Tanışıyoruz. İlklerin heyecanıyla sunuyorum “Gönlüm Bir Deli Poyraz”ı

Bu arada, Turhan Selçuk ve Erdal Atabek geliyor bulunduğumuz masaya. Koyu bir sohbet başlıyor. Aydın Caner bu arada teybi çalıştırmış, sorularını yöneltiyor Yaşar Kemal’e. Röportaj bitmek üzere. Bir soru çekmişti ilgimi. Hem de uzunca bir soru ve ardından gelen uzunca yanıt…
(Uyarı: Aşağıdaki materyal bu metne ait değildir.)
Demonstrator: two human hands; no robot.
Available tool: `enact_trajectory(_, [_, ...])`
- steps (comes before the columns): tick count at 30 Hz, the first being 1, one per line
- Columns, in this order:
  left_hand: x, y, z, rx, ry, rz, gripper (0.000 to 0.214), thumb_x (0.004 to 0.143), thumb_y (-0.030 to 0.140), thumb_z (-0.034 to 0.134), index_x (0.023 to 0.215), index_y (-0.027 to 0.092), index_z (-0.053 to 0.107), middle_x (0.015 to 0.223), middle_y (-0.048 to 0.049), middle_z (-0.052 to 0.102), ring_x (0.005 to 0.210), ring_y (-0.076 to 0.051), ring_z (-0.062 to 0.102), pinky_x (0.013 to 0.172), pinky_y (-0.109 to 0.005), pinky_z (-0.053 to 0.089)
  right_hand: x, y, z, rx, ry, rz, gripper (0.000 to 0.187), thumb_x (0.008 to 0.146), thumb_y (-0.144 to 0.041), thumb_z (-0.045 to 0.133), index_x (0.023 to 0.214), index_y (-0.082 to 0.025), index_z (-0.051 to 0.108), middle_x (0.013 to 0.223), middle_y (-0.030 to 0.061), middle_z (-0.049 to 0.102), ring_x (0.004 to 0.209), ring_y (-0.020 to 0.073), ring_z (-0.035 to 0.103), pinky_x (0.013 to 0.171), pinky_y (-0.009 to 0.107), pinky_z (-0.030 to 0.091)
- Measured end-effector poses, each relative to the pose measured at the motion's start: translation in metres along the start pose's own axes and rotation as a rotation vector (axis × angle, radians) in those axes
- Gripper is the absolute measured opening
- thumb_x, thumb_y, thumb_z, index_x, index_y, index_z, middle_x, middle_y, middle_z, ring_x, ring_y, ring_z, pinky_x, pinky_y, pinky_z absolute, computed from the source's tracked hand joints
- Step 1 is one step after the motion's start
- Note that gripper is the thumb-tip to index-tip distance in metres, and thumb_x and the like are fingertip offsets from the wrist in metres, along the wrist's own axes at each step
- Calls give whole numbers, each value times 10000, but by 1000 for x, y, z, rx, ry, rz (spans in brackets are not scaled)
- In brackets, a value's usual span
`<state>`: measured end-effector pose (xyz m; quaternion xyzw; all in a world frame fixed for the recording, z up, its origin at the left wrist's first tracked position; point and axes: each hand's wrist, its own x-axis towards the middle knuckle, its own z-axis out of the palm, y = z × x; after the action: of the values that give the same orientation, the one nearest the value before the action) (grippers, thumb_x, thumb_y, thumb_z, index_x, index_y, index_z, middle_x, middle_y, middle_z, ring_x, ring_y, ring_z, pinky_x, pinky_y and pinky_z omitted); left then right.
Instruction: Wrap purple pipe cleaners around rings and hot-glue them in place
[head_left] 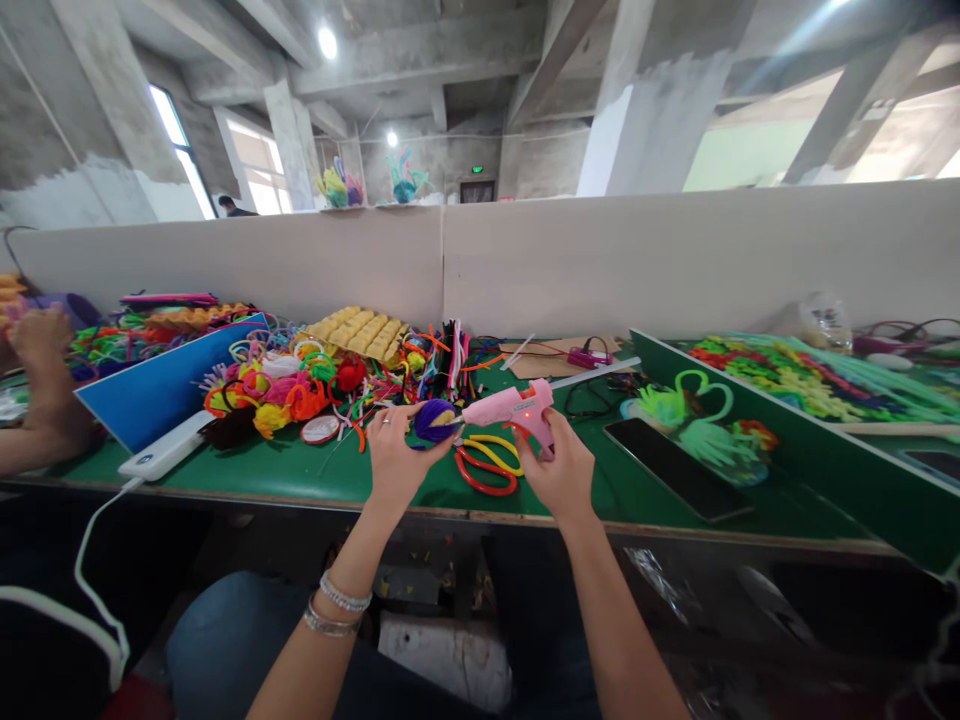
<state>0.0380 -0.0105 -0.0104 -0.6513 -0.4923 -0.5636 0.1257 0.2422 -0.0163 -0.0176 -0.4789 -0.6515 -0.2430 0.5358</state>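
My left hand (pixel 397 450) grips a round dark-purple ball (pixel 433 421) with a yellowish patch facing right; it looks wound with yarn or pipe cleaner. In my right hand (pixel 559 465) is a pink hot glue gun (pixel 506 403), a small orange light glowing on its side. A glue stick (pixel 596 373) juts out of its back end. The nozzle points left and meets or nearly meets the ball's yellowish patch; I cannot tell if they touch. Below the two hands lie scissors with red handles (pixel 484 478) and a yellow loop (pixel 499 447) on the green table (pixel 300 475).
Colourful fuzzy pieces (pixel 285 385) pile up at the left, by a blue divider (pixel 172 375) and a white power strip (pixel 166 447). A black phone (pixel 675 468) and green fuzzy pieces (pixel 712 440) lie right, before a green divider (pixel 780 450). Another person's arm (pixel 45 400) is far left.
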Motion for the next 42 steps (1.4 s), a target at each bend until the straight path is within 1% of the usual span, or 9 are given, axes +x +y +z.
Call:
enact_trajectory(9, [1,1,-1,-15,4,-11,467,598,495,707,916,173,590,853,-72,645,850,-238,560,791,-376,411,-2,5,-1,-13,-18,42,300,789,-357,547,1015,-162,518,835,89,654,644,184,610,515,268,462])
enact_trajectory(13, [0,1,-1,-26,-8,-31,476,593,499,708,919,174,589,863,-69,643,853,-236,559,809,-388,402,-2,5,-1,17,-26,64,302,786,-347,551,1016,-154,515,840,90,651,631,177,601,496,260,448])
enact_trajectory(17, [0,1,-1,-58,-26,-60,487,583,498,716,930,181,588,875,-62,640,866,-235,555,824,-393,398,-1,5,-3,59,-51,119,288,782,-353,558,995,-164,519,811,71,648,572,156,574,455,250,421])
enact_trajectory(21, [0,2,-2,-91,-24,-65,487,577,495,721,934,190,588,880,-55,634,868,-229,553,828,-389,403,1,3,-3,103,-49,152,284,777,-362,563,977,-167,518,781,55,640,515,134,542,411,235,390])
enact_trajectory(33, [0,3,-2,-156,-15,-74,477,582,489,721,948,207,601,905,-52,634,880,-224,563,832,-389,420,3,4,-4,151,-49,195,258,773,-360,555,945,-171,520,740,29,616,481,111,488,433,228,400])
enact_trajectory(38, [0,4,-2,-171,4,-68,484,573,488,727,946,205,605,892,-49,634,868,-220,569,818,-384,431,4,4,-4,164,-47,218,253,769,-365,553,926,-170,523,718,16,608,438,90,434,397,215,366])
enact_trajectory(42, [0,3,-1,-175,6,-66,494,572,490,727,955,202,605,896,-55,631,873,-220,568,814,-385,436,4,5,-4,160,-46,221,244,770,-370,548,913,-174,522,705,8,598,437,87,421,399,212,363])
Sorunun bir bölümü şöyleydi:

“…. Acaba, eşi Türkiye’de az bulunan Yeni Adana gibi tarihi çok eskilere dayanan gazetelerin varlıklarını, yaşamlarını sürdürebilmeleri için, devlet bir şeyler yapamaz mı? Ya da kurulacak bir vakıf tarafından koruma altına alınamaz mı?”

Yaşar Kemal’in yanıtı:

“Türk basını şu anda Türkiye’ye layık olmayan bir basındır. Dünyadaki birçok gazetelerin en değerli sayfaları kültür ve sanat sayfalarıdır. Ben magazin ağırlıklı bazı gazeteler için,

 

Adana tabiriyle magazin deli kızın donudur,  diyorum.

 

Örneğin; Türkiye’deki herhangi bir arabesk sanatçısı Türk basını için, dünyanın en büyük piyanistlerinden biri olan İdil Biret’ten daha önemlidir. Yine diyelim ki bir Ajda Pekkan, bir İbrahim Tatlıses de Türk basını için bir Ayla Erduran’dan, bir Suna Kan’dan çok daha değerlidir.

(……) Bizim edebiyatımız bugün dünyanın tanınmış edebiyatlarındandır. Yalnız ne Yaşar Kemal’dir ne Aziz Nesin’dir ne de Orhan Kemal’dir. Yani tüm dünyada eserleri çıkanlar bunlar değildir. Bir sürü gençlerimizin de kitapları çıkıyor dünyada. Türk edebiyatı yavaş yavaş enternasyonal bir konuma giriyor ki bu en büyük şairimiz Mazım Hikmet ile başladı.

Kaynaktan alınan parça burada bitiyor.